If that’s not shocking enough, head coach Barry Odom said Mizzou could play faster. Heupel reiterated Odom’s statement during his media availability on Tuesday.


“We can play faster. Every game unfolds differently,” Heupel said. “I thought we’d be at a high play count, I didn’t know we’d be at 100.”


With the relatively new wave of west coast offenses in college football and the NFL, up-tempo attacks tend to hold a positive reputation. Baylor and Oregon among others have seen their programs rise to relevancy during their shifts to fast-paced offenses.


Mizzou may not have Heisman winners like Robert Griffin III and Marcus Mariota to kick-start their new style, but any change to last year’s offense seems to be a reasonable one. 100 plays and 53 passing attempts is a refreshing contrast from 2015’s offense, which never ran more than 80 plays or 41 passing attempts in their seven losses.


This change will end up helping Missouri’s offense, which can essentially only go up after finishing 125th out of 128 FBS teams in total offense in 2015. But how effective can it be?


Despite running 100 plays and compiling 462 total yards, Mizzou only posted 11 points. Eight of those points came in the fourth quarter when the game was already decided.


Successfully running a fast-paced offense often results in crooked score totals. But as evidenced in week one, Mizzou either doesn’t have the personnel to sustain drives more often than not or they haven’t figured out how to do so. They also couldn’t complete drives, finishing just two of five in red zone chances on Saturday.


Missouri’s failure to lengthen drives and score leads to discouraging possession numbers, as evidenced by 2015’s losses. In their seven losses last season, Mizzou was out-possessed by an average of 12:07 minutes per game.
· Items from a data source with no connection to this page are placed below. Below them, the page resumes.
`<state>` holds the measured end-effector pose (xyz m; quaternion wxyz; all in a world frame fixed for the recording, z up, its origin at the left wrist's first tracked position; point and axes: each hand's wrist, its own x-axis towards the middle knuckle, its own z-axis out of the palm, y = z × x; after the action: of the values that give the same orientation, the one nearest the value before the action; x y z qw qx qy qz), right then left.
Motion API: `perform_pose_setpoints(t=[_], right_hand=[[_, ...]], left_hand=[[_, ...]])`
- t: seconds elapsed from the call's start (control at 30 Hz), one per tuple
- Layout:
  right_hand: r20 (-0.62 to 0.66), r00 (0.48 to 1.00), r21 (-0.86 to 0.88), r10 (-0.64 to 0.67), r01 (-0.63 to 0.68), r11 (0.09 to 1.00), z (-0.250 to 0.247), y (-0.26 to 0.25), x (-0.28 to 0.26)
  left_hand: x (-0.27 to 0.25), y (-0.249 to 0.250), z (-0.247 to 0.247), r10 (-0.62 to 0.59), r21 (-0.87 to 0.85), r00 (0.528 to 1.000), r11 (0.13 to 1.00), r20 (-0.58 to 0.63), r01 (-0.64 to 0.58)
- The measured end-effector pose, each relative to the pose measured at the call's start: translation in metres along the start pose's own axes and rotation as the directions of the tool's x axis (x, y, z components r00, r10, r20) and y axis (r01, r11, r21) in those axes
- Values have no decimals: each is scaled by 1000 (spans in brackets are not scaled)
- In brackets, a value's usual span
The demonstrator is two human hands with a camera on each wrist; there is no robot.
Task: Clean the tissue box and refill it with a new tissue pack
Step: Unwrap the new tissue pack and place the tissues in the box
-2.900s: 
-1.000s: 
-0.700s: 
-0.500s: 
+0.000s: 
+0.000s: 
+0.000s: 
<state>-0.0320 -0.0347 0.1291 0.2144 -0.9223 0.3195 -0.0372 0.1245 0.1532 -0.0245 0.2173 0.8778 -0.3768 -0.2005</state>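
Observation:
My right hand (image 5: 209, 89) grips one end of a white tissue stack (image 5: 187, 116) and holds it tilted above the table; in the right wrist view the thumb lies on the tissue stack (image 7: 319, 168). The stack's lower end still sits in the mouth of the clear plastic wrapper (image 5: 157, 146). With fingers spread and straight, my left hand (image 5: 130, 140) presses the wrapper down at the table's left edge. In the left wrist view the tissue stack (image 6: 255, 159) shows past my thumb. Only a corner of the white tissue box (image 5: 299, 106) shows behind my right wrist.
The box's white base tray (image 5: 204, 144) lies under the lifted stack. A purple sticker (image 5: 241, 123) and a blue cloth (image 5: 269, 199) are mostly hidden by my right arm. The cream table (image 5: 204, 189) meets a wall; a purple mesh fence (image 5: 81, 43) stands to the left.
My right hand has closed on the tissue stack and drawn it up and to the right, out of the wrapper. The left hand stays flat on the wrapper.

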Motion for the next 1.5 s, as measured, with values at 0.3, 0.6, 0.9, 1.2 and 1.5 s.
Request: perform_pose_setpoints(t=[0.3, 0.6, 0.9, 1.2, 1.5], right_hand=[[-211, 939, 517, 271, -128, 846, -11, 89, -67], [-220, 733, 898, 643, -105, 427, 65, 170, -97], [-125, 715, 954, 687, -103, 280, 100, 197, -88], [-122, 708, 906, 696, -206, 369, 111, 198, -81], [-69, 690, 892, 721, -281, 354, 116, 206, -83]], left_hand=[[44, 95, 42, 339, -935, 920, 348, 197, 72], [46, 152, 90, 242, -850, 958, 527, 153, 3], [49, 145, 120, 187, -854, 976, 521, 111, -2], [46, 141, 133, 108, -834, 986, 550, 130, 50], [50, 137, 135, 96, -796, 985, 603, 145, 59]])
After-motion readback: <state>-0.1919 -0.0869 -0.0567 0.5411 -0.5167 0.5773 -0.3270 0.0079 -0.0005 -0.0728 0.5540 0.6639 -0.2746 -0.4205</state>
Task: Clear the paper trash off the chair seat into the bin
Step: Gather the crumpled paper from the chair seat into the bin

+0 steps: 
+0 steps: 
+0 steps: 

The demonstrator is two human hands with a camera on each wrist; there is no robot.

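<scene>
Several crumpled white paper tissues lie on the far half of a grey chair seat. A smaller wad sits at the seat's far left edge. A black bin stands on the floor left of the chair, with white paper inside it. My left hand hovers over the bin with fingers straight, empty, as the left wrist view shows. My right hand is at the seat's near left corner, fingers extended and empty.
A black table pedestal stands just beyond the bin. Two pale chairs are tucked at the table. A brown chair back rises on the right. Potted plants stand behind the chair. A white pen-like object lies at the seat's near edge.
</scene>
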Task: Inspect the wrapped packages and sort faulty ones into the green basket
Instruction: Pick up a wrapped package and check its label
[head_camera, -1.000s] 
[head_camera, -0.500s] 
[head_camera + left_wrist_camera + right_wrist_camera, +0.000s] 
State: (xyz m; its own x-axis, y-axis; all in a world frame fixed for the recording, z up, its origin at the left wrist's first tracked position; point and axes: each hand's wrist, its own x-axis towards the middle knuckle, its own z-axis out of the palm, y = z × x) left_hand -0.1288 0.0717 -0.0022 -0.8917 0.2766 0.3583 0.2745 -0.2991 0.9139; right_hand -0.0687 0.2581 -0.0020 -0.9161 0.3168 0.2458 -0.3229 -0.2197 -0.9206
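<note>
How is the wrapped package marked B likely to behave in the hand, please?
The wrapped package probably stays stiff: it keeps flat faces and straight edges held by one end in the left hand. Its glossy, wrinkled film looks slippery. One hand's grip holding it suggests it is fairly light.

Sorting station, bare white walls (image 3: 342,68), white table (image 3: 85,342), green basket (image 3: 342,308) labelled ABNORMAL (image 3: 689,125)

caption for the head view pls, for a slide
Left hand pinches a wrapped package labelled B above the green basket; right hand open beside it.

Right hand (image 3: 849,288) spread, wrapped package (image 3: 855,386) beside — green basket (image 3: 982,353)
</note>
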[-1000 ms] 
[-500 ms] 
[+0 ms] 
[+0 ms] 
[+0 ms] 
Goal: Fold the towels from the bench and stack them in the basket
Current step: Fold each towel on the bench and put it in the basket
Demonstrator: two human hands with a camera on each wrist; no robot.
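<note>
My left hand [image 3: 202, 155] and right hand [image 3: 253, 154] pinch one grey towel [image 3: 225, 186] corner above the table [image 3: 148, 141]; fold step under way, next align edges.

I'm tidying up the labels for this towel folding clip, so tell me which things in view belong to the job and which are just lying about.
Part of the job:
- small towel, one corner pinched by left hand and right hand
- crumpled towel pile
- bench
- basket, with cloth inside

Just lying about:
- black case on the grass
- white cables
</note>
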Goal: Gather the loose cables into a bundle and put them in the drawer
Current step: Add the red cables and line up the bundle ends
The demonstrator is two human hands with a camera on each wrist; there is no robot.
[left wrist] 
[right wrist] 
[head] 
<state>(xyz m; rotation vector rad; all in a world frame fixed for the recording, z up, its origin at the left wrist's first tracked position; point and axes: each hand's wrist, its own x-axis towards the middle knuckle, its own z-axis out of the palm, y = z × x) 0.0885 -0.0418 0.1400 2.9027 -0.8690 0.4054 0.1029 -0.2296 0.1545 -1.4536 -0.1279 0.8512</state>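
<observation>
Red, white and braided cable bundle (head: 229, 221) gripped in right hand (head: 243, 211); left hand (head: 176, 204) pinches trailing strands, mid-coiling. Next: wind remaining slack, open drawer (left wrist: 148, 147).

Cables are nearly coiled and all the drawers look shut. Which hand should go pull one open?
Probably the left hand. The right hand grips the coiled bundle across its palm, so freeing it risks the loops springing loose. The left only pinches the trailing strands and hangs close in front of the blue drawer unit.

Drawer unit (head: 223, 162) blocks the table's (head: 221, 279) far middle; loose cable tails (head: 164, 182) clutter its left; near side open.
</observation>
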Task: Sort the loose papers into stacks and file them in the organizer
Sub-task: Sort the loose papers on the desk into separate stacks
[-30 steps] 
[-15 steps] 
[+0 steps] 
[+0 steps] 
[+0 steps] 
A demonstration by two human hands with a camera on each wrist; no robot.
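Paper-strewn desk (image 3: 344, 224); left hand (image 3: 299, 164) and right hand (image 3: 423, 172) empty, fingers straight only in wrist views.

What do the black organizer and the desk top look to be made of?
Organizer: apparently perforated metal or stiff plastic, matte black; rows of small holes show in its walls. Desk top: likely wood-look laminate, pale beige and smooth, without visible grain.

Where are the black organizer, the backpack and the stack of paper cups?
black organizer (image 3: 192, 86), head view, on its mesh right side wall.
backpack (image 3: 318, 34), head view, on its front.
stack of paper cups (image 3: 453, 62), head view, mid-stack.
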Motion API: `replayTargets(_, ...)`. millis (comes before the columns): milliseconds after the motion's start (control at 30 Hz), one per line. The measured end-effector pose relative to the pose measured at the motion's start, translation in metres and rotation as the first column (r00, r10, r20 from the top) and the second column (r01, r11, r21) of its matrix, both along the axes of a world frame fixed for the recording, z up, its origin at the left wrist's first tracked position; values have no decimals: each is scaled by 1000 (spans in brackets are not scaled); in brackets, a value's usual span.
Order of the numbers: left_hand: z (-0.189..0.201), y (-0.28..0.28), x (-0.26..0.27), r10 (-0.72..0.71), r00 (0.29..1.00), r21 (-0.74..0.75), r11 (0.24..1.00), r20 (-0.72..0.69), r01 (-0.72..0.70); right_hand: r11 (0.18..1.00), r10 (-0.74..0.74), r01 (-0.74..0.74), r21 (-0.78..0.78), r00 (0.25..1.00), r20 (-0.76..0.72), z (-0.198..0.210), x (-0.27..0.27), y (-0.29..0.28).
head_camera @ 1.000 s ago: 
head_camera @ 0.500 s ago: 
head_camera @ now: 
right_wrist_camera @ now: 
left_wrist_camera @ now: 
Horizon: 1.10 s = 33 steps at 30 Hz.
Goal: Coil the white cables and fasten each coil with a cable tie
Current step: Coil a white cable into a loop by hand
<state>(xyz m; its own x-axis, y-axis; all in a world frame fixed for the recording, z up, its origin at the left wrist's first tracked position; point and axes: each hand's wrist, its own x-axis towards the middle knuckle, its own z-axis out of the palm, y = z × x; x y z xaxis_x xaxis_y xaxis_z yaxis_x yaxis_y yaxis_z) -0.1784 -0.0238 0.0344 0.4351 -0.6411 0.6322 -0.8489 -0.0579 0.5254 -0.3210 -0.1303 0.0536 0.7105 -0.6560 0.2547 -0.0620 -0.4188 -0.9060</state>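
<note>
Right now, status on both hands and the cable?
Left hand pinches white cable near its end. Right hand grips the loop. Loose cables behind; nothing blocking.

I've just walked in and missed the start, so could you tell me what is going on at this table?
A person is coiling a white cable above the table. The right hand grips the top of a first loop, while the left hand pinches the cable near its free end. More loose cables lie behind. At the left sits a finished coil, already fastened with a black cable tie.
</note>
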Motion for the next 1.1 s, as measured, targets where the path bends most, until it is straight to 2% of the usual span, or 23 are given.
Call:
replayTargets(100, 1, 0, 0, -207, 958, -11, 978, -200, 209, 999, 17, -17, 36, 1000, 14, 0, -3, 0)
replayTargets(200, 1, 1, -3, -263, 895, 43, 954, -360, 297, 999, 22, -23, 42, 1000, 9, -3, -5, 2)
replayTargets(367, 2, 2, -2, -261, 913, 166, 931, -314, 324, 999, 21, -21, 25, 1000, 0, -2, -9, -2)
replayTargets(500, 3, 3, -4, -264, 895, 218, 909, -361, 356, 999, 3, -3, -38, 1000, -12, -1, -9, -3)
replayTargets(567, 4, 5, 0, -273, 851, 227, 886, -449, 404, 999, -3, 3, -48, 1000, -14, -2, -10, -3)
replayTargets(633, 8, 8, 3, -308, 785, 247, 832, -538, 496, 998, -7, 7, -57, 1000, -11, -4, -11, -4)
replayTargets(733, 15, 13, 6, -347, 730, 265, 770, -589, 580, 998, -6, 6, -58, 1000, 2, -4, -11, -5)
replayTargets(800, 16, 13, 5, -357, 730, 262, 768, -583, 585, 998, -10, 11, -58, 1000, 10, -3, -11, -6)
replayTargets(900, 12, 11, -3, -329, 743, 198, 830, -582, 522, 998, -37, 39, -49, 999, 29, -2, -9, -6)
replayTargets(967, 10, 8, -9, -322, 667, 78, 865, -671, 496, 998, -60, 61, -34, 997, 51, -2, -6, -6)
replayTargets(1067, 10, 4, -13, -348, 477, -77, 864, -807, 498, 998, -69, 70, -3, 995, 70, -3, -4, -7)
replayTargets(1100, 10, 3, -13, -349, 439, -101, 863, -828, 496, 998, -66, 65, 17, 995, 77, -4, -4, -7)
The trend continued on Saturday, when the Tigers possessed the ball for just 25:47 minutes as opposed to WVU’s time of 34:13 minutes. This time discrepancy generally tires out the defenses on the short end of the possession meter.


If Missouri continues to play at a fast pace, problems may arise when they face tougher defenses such as Georgia, LSU, and Florida, who all ranked among the top 25 passing defenses in 2015.


While chances already seem slim for Missouri to prevail against teams like Georgia, LSU, Florida and Tennessee, tired Tiger defenses would reduce them to none, especially when facing playmakers like Nick Chubb and Leonard Fournette.


I envision the fast-paced offense to work wonders against Eastern Michigan, Delaware State, Middle Tennessee and maybe Kentucky as well. It’s no guarantee the Tigers run an up-tempo offense all year, but if they do, watch out for the SEC elites.